Definition: Let $\langle f,g \rangle = \int_a^b f(x) g(x) w(x) \, dx$ (i.e. the inner product on $L^2[a,b]$ with weight $w$). A sequence of polynomials $(P_n)_{n\geqslant 0}$ are called orthogonal polynomials for this space if

  • $P_n$ has degree $n$.
  • $\langle P_n,P_m \rangle = 0 $ when $n \neq m$.

One can show that each polynomial is unique up to an overall scaling. How? Apply Gram–Schmidt to the sequence $1,x,x^2,\dotsc$! For example, a simple computation of this kind gives the first few Legendre polynomials, $1,x,(3x^2-1)/2,\dotsc$. For various reasons, the scaling of orthogonal polynomials is not usually chosen so that $\langle P_n,P_n \rangle = 1$. The Legendre polynomials, for example, are normally defined to be scaled so that $P_n(1)=1$.

Gram–Schmidt is rather inefficient when you want a lot of terms. More commonly, orthogonal polynomials are defined by generating functions of one sort or another, which is often where the funny scalings come from.

Given a function in $L^2[a,b]$, we can expand it in terms of orthogonal polynomials in exactly the same way as one employs a Fourier series: it gives an expansion of the function in terms of simpler functions that are orthogonal to one another.

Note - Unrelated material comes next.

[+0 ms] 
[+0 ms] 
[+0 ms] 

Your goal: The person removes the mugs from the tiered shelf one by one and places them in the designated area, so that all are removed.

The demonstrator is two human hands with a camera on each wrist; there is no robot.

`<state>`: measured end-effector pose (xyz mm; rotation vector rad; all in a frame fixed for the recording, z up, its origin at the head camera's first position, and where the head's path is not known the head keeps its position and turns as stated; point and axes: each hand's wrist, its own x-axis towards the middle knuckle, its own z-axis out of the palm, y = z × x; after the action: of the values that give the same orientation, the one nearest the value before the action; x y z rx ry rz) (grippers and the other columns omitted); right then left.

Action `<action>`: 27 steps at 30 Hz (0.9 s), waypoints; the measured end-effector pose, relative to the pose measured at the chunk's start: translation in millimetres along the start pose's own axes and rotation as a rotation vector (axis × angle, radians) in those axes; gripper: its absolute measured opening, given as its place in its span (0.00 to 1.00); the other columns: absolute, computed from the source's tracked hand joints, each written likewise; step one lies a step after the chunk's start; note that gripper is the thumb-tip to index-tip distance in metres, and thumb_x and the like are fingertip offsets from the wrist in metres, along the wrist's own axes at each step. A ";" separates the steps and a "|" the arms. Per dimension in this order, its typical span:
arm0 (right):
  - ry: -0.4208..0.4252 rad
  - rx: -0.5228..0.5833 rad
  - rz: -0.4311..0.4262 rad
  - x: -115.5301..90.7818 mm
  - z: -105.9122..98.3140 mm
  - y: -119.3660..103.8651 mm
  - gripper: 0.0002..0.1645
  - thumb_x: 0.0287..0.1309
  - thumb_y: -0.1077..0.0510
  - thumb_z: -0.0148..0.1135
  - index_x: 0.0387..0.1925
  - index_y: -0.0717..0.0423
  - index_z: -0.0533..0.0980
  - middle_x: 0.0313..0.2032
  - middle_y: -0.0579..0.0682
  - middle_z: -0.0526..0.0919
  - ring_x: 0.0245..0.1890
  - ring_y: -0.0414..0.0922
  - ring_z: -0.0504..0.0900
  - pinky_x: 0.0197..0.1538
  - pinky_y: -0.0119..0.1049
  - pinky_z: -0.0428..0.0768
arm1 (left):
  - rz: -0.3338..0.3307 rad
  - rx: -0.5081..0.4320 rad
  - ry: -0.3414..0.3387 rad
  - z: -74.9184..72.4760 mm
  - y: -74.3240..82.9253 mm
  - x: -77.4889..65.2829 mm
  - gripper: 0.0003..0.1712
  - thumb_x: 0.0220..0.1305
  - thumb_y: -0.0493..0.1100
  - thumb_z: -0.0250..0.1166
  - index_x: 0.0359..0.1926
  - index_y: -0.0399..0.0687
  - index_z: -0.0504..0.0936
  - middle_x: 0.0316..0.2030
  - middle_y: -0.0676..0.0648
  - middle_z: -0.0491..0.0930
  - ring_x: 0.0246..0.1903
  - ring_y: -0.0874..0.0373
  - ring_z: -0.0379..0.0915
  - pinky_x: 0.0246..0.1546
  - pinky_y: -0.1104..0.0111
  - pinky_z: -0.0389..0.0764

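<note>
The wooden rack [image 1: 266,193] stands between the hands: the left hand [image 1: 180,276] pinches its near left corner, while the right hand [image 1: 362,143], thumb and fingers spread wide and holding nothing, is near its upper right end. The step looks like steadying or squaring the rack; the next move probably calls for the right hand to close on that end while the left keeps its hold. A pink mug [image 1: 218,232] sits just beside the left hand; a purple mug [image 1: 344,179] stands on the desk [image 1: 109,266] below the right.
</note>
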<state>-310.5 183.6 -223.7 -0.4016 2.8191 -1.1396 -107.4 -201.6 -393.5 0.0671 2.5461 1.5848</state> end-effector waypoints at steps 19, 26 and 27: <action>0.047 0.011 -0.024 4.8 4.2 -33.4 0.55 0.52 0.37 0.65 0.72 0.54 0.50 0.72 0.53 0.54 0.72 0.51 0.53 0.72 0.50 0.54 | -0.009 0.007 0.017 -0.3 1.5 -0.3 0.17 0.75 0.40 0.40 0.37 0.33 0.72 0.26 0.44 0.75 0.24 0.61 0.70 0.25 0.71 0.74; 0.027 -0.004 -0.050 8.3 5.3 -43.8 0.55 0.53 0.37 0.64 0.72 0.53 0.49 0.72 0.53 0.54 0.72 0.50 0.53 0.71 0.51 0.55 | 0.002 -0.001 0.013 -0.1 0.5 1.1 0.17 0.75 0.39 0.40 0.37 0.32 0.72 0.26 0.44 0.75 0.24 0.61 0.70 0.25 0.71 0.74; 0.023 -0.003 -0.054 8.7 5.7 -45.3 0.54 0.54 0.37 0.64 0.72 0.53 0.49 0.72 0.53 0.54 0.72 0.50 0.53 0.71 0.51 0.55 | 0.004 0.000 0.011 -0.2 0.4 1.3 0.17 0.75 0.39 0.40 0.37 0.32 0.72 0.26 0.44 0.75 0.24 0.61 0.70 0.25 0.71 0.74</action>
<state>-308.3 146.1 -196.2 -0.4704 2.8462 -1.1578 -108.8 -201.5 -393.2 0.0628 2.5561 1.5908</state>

The usefulness of this expansion over the Fourier expansion often lies in the polynomials being solutions to certain differential equations. For example, Legendre polynomials appear entirely naturally when solving Laplace's equation in spherical coordinates, and one can use them to expand an axisymmetric solution to Laplace's equation in what is called the multipole expansion. This ability to expand functions in terms of solutions of a differential equation is a specific case of a more general phenomenon, which goes under the general title of Sturm–Liouville theory. Orthogonal polynomials are a particularly nice example of this.

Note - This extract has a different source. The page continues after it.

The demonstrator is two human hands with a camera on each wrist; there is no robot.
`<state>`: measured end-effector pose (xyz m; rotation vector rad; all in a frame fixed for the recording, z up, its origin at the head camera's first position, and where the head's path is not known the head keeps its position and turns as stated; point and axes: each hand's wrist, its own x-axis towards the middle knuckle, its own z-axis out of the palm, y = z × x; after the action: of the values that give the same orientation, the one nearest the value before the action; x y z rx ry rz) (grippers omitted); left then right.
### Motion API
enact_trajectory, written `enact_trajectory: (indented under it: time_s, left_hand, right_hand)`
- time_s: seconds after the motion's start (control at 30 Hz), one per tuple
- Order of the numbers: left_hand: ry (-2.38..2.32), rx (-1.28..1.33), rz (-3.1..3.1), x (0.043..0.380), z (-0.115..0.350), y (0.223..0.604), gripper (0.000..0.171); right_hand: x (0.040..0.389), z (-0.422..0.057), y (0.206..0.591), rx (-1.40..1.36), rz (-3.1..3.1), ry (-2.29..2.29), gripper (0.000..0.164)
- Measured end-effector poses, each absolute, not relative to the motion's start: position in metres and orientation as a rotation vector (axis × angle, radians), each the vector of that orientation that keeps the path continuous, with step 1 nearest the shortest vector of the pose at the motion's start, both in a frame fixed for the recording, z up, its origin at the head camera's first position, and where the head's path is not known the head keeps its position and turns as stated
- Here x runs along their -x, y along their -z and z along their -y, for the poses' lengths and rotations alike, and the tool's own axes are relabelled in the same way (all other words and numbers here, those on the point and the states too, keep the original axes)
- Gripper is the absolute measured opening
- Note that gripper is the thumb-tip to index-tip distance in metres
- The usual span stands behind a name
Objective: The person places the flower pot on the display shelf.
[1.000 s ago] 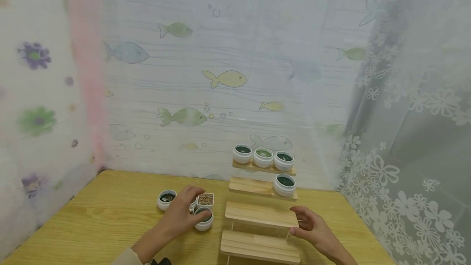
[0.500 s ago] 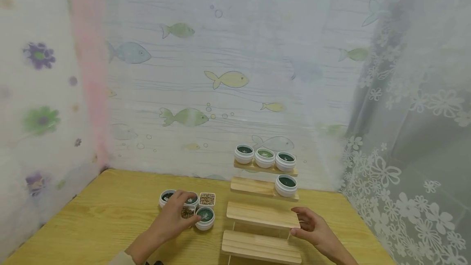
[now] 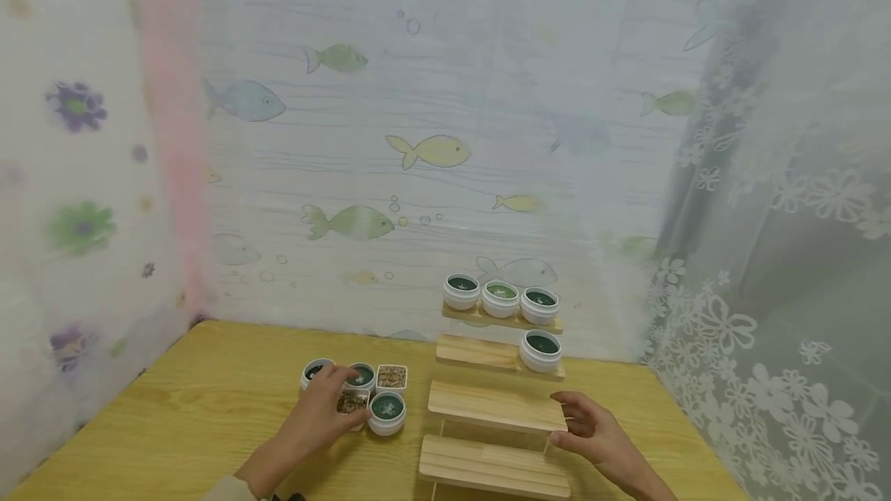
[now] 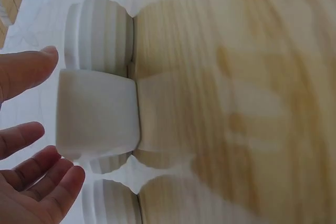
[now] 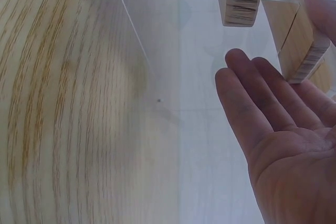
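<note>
My left hand [image 3: 316, 412] hovers over a small square white cup [image 3: 353, 402] of brownish grains, thumb and fingers spread apart. In the left wrist view the cup's white side [image 4: 97, 114] sits between thumb and fingers, with a gap at the thumb. Just right of my thumb stands a round white jar [image 3: 387, 413] with a dark green top. Another round jar [image 3: 361, 376] and a square cup of paler grains [image 3: 392, 377] stand behind. My right hand [image 3: 592, 435] is at the right end of a wooden shelf board [image 3: 494, 404], fingers loosely bent, holding nothing.
The stepped stand's top board [image 3: 501, 320] bears three round jars, and the second board [image 3: 476, 350] bears one jar [image 3: 541, 351] at its right end. A lower board [image 3: 494, 468] is nearest me. One more jar [image 3: 317, 369] is partly behind my left hand. Patterned curtains [image 3: 431, 215] enclose the table.
My left hand has drawn left off the front round green jar to above the square grain cup, uncovering the jar. My right hand has stayed at the board's end.
</note>
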<state>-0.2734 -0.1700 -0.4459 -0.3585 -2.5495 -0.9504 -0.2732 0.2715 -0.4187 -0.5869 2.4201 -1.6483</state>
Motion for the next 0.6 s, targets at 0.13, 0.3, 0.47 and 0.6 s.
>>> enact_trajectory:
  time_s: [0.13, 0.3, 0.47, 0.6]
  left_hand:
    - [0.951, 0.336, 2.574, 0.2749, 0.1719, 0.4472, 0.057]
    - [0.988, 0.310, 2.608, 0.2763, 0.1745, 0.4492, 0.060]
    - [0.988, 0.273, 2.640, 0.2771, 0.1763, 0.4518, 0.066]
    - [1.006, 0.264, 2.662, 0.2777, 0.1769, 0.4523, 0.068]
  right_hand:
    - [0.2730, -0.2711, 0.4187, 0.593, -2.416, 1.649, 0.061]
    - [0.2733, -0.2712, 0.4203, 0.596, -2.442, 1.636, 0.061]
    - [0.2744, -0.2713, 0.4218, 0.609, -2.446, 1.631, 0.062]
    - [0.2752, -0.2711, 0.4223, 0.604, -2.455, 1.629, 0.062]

Perhaps the best way to think of expansion in terms of orthogonal polynomials is that the coefficients $\alpha_i$ in $f(x) - \sum_{i=0}^n \alpha_i P_i(x) = R(x)$, where $R(x)$ is the error in the approximation, is that the $\alpha_i$ are chosen so that for a given $n$, $ \int_a^b (R(x))^2 w(x) \, dx $ is minimised: $\sum_{i=0}^n \alpha_i P_i$ is the best approximation of $f$ (in this sense) by a polynomial of degree at most $n$. The orthogonality makes it easy to derive what the coefficients must be, and it corresponds precisely with the $\alpha_i = \langle f,P_i \rangle / \langle P_i,P_i\rangle$ that we obtain by analogy with both the Fourier series idea and the calculation in finite-dimensional space.

One may also understand $\sum_{i=0}^n \alpha_i P_i$ as the projection of $f$ onto the finite-dimensional space spanned by $P_0,P_1,\dotsc,P_n$; we note the analogy with orthogonal projection of a point onto a plane in three dimensions, which also gives the closest point in the plane to the original point.